The patient was pre-oxygenated with 100% oxygen to achieve an end-tidal oxygen concentration of 95. Induction of anesthesia was achieved with fentanyl 2 μg/kg and propofol 1 mg/kg; mask ventilation with size 4 anatomical mask was tried and found to be adequate [[Figure 1D]. Muscle relaxation was achieved with suxamethonium 2 mg/kg and mask ventilation continued. Suxamethonium was preferred over non-depolarizing muscle relaxants to decrease the time for mask ventilation. Adequate ventilation with a square wave capnograph was obtained. The patient was intubated with a cuffed endotracheal tube of size 5.5 with minimal head extension, as compression of downward displaced cerebellar tonsil was a possibility. Anesthesia was maintained with 50% oxygen in the air, sevoflurane (0.6–0.8 MAC), and an intermittent bolus of vecuronium and fentanyl. Normocapnia was maintained throughout the procedure. The child was covered with a warm blanket to maintain normothermia. The patient underwent surgery for 4 h. Blood losses were replaced with crystalloids and blood products. There were no signs of brainstem compression at any time in the peri-operative period. The intraoperative course was uneventful and the patient was successfully extubated after surgery. Oxygen supplementation in the immediate postoperative care unit was maintained with a nasal cannula with a flow of 2 L/min. Postoperative recovery of the patient was uneventful and the patient was discharged home 14 days after surgery.
| Discussion|| |
In frontonasal meningoencephalocele, the prime concern is difficult to mask ventilation with the possibility of compression/rupture of encephalocele. In our case, we utilized a larger facemask, which adequately covered the mouth, nose, and swelling. This was possible because our patient was older and having an oblong swelling. Increased anatomical dead space was a concern but we were able to overcome the use of high oxygen flow and a slight increase in minute ventilation. We could also consider rapid sequence intubation to avoid mask ventilation. In that case, pre-oxygenation could be performed with high flow nasal cannula. The unavailability of high flow nasal cannula in our operation theater at that time excluded this choice.

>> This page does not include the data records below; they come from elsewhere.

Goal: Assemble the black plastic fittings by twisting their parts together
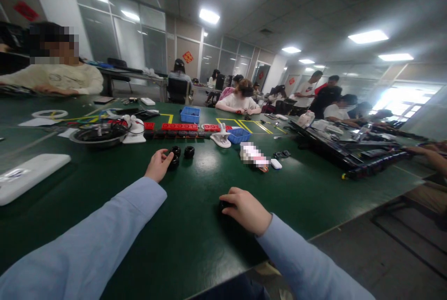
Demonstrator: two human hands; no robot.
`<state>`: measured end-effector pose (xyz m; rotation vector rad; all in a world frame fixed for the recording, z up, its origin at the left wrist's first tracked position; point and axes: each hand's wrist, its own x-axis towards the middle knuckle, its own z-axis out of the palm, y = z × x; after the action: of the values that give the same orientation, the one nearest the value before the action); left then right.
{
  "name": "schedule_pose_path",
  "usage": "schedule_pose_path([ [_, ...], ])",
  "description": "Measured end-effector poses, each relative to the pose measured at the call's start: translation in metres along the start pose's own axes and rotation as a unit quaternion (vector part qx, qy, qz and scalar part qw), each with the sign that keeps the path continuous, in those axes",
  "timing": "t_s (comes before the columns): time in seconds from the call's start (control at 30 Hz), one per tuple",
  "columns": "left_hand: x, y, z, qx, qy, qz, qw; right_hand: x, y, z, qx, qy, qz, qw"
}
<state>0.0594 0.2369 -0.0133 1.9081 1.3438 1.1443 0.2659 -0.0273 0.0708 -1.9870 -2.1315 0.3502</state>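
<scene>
On the green tabletop, my left hand is closed around the side of a small cluster of glossy black round pieces, which look like little wheels or rolls. Just right of them, another black round piece stands apart. My right hand is nearer the table's front edge, its fingers curled over a similar black round piece. Most of that piece is hidden under the fingers.
Beyond my hands lie a metal bowl, a row of red trays, a white clamp stand and blue baskets. A white case is at left; a black frame piled with parts is at right. Several people sit around.
</scene>
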Motion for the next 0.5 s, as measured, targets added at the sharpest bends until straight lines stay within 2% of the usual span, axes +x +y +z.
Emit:
schedule_pose_path([
  [0.2, -0.001, 0.000, 0.000, -0.005, 0.003, 0.002, 1.000, 0.045, -0.019, 0.016, -0.015, 0.005, -0.058, 0.998],
  [0.5, -0.001, -0.002, 0.003, -0.014, 0.015, 0.011, 1.000, 0.094, -0.034, 0.030, -0.018, 0.039, -0.055, 0.998],
])
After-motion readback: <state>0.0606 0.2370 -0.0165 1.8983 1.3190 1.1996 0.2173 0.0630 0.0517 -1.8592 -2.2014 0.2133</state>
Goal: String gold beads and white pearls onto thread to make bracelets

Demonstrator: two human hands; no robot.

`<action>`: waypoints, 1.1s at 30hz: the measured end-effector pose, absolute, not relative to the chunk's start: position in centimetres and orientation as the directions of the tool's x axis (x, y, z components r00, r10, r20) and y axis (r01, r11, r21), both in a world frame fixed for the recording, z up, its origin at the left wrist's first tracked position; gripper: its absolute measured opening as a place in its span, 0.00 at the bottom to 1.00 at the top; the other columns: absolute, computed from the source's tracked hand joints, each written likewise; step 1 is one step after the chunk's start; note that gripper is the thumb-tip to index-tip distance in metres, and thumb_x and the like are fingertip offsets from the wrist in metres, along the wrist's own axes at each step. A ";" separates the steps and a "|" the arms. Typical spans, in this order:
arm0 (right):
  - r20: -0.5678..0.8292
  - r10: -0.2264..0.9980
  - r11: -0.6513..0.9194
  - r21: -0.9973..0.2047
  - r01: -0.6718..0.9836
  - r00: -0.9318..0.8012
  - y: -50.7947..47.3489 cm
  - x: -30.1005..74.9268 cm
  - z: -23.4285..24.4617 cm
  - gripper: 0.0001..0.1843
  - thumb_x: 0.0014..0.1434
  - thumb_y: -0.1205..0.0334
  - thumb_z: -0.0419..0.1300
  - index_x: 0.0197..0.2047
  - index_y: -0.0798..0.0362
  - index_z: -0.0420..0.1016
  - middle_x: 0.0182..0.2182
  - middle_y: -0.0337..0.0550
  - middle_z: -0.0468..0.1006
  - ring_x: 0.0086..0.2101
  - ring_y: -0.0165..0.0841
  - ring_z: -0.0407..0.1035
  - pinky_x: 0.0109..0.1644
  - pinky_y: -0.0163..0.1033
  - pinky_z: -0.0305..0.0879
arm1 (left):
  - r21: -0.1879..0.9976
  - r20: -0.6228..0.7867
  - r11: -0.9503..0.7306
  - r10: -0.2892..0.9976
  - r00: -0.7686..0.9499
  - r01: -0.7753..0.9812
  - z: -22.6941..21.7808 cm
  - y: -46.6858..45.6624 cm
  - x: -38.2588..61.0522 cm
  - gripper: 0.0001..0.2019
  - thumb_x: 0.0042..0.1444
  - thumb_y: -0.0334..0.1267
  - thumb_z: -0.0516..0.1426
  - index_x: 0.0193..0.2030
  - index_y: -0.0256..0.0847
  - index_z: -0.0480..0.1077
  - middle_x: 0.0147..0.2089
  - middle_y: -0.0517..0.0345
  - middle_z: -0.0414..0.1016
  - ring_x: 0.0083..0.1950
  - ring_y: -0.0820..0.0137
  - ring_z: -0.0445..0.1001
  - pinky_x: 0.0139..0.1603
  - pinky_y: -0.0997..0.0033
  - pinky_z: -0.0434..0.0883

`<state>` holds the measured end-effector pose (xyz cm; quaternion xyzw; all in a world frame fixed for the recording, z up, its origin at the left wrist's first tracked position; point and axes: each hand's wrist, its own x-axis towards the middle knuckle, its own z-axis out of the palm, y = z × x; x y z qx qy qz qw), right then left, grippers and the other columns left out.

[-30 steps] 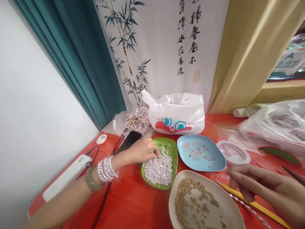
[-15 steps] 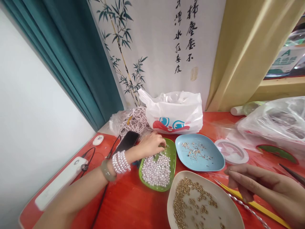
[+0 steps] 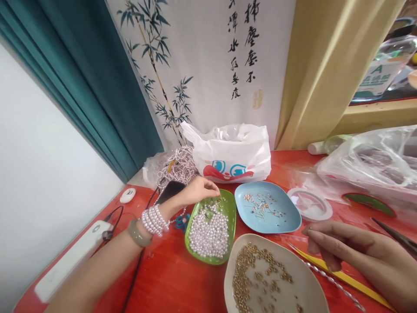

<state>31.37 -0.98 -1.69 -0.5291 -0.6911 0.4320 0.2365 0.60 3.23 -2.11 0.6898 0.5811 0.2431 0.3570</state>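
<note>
My left hand (image 3: 202,190) is over the far end of a green tray (image 3: 232,217), its thumb and fingertips pinched together. Anything in that pinch is too small to name. Pale pink pearl beads (image 3: 208,234) fill most of the tray, and a few small metallic bits lie at its far end. To the right, my right hand (image 3: 348,248) hovers above yellow-handled tweezers (image 3: 339,274), thumb and forefinger closed together; I cannot make out what is between them. A blue plate (image 3: 289,221) holds scattered metal pins (image 3: 260,206). Gold beads (image 3: 243,278) lie in a beige plate (image 3: 312,291).
A white plastic bag (image 3: 233,152) stands behind the trays, beside heaped bead strands (image 3: 180,165). Near my left forearm are a phone (image 3: 171,191), a cable and a white power strip (image 3: 74,256). A round clear lidded box (image 3: 309,204) and dark pliers or scissors (image 3: 394,234) lie right.
My left hand has lifted slightly, and its fingertips have come together at the green tray's far end. The view has shifted a little; my right hand keeps its pinch.
</note>
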 end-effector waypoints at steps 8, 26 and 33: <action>-0.179 0.905 0.049 -0.857 0.513 -0.386 -1.0 32.2 -2.5 0.26 0.48 0.36 0.49 0.22 0.48 0.73 0.17 0.42 0.69 0.22 0.33 0.64 0.30 0.37 0.60 | 0.917 -0.189 0.098 0.960 0.205 0.386 -0.7 2.3 1.4 0.08 0.46 0.38 0.56 0.29 0.33 0.70 0.35 0.45 0.76 0.37 0.69 0.73 0.30 0.74 0.67; -0.159 0.896 -0.046 -0.962 0.270 -0.414 -2.9 30.0 -0.3 0.16 0.50 0.49 0.56 0.22 0.53 0.69 0.16 0.36 0.67 0.19 0.26 0.62 0.23 0.31 0.59 | 0.959 -0.270 0.284 0.903 0.335 0.007 1.1 -1.7 8.8 0.05 0.43 0.32 0.59 0.24 0.35 0.66 0.28 0.51 0.76 0.29 0.75 0.71 0.25 0.78 0.63; -0.139 0.903 -0.068 -0.981 0.184 -0.406 -3.6 29.8 -0.5 0.16 0.53 0.54 0.54 0.21 0.55 0.69 0.17 0.37 0.68 0.19 0.24 0.62 0.23 0.29 0.60 | 0.959 -0.265 0.283 0.912 0.314 -0.014 0.4 -2.4 12.2 0.06 0.42 0.34 0.61 0.25 0.33 0.70 0.28 0.56 0.71 0.29 0.77 0.66 0.26 0.78 0.62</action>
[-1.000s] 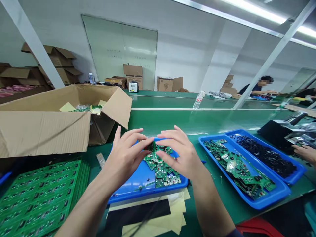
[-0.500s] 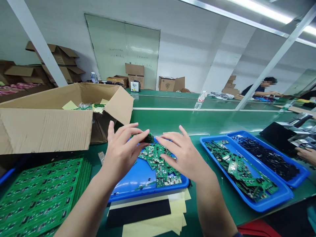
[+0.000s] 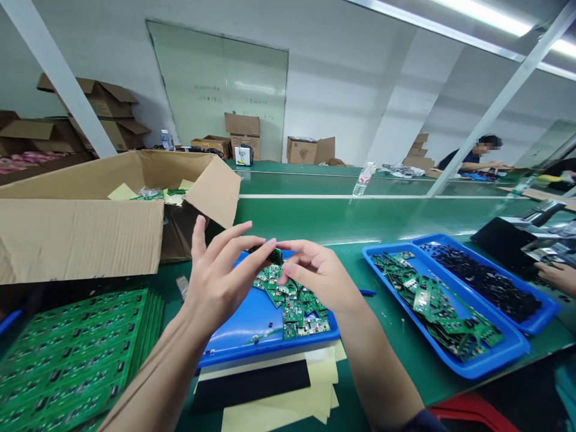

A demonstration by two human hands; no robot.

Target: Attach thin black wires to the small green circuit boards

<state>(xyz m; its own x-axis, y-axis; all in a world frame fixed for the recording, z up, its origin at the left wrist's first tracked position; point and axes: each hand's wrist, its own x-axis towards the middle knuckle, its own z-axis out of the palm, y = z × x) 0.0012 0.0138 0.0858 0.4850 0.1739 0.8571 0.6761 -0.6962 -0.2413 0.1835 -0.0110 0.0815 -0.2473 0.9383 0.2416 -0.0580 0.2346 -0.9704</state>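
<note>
My left hand (image 3: 218, 279) and my right hand (image 3: 315, 273) meet above a blue tray (image 3: 245, 327). Between their fingertips they pinch one small green circuit board with a dark part on it (image 3: 271, 255). The left hand's other fingers fan upward; the right hand's fingers curl in. Under the hands, a heap of small green circuit boards (image 3: 292, 300) lies at the tray's right side. The tray rests on yellow paper sheets and a black sheet (image 3: 252, 384).
A stack of large green circuit-board panels (image 3: 76, 354) lies at the left, behind it an open cardboard box (image 3: 90, 222). Two more blue trays stand right, one with boards (image 3: 441, 309), one with black parts (image 3: 490, 282). Another person's hand (image 3: 558, 276) is far right. A water bottle (image 3: 362, 180) stands on the belt.
The left hand lifted the small board up off the heap. The right hand, flat over the heap before, rose, curled its fingers and took hold of the same board.
</note>
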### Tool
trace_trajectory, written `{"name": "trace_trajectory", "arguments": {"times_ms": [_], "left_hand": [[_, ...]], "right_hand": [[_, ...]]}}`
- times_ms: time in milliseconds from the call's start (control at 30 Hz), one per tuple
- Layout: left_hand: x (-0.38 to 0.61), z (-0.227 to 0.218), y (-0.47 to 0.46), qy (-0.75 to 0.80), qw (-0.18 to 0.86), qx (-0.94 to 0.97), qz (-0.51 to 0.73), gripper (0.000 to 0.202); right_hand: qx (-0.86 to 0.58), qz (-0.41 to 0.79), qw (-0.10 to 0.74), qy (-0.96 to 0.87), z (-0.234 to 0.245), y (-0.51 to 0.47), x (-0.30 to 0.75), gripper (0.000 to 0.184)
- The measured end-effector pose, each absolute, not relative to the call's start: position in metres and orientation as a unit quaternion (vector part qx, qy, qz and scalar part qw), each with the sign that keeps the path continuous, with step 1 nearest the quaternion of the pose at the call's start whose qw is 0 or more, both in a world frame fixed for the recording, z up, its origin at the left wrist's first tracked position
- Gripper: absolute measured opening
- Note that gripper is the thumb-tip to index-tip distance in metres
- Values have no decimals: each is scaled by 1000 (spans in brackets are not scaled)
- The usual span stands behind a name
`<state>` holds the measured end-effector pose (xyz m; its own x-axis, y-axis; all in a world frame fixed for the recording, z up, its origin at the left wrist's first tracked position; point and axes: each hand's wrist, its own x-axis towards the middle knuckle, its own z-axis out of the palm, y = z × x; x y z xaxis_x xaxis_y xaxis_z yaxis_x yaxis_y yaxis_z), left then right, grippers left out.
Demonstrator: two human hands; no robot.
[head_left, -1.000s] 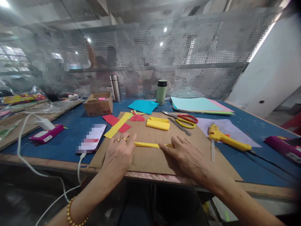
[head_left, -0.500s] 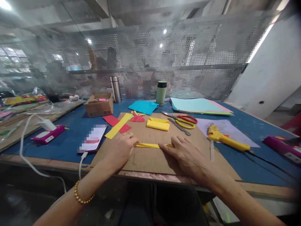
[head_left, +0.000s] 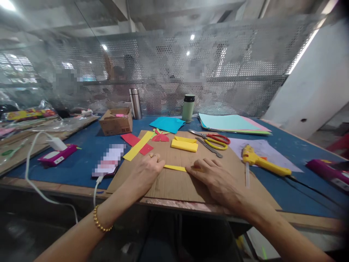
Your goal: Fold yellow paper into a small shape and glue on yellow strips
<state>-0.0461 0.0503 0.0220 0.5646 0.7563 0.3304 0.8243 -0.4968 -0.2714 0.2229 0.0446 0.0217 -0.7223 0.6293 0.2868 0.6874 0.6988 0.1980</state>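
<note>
A narrow yellow paper strip (head_left: 175,168) lies across the cardboard sheet (head_left: 174,187), stretched between both hands. At its left end, my left hand (head_left: 148,171) is closed with the fingers pinching the strip. My right hand (head_left: 208,173) presses the other end against the cardboard, its fingers together and covering that end. Just beyond the strip rests a folded yellow paper piece (head_left: 184,145). Further left, a flat yellow strip (head_left: 138,146) crosses a red strip (head_left: 145,148), near a red and green paper cutout (head_left: 160,137).
Scissors (head_left: 216,146) and a grey blade (head_left: 209,147) lie at the cardboard's right. A yellow glue gun (head_left: 261,163) rests on lilac paper (head_left: 283,160), its cable trailing right. A charging phone (head_left: 110,160) is at left. Behind stand a carton (head_left: 116,125) and two bottles.
My left hand has slid slightly right along the yellow strip, so less of it shows between the hands. My right hand stays nearly in place.
</note>
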Motion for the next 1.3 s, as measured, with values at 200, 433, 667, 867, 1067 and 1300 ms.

Previously, a case series of 133 patients of anterior encephalocele reported an incidence of 12 cases of frontonasal encephalocele. Presentation of this variant had been infrequently reported in the surgical literature. Few case reports are available on airway management in frontonasal meningoencephalocele., Mahajan and Rath have successfully managed a case of frontonasal meningoencephalocele with the use of a smaller pediatric round mask which helped them in attaining a proper seal.
The compression of encephalocele is associated with raised ICP and even rupture of overlying skin leading to CSF leak, hemorrhage, exposure of the underlying frontal lobe, meningitis, seizures, and even death. Peri-operative concerns of cerebellar tonsillar ectopia include risk of aspiration; brainstem compression, raised ICP, and seizures were also kept in mind. Taking due consideration of all the above factors, the peri-operative course of this patient passed uneventfully.
We conclude that patients with this facial dysmorphism pose a challenge to the anesthesiologist with facemask ventilation during induction of general anesthesia. We propose that a relatively large size facemask, which adequately covers the mouth, nose, and the swelling without compression on encephalocele and globes, can be employed as a safe strategy for facemask ventilation. A difficult airway cart should always be kept ready during airway management in the patient with frontonasal meningoencephalocele.
Declaration of Patient consent
The authors certify that they have obtained all appropriate patient consent forms. In the form, the patient(s) has/have given his/her/their consent for his/her/their images and other clinical information to be reported in the journal. The patients understand that their names and initials will not be published and due efforts will be made to conceal their identity, but anonymity cannot be guaranteed.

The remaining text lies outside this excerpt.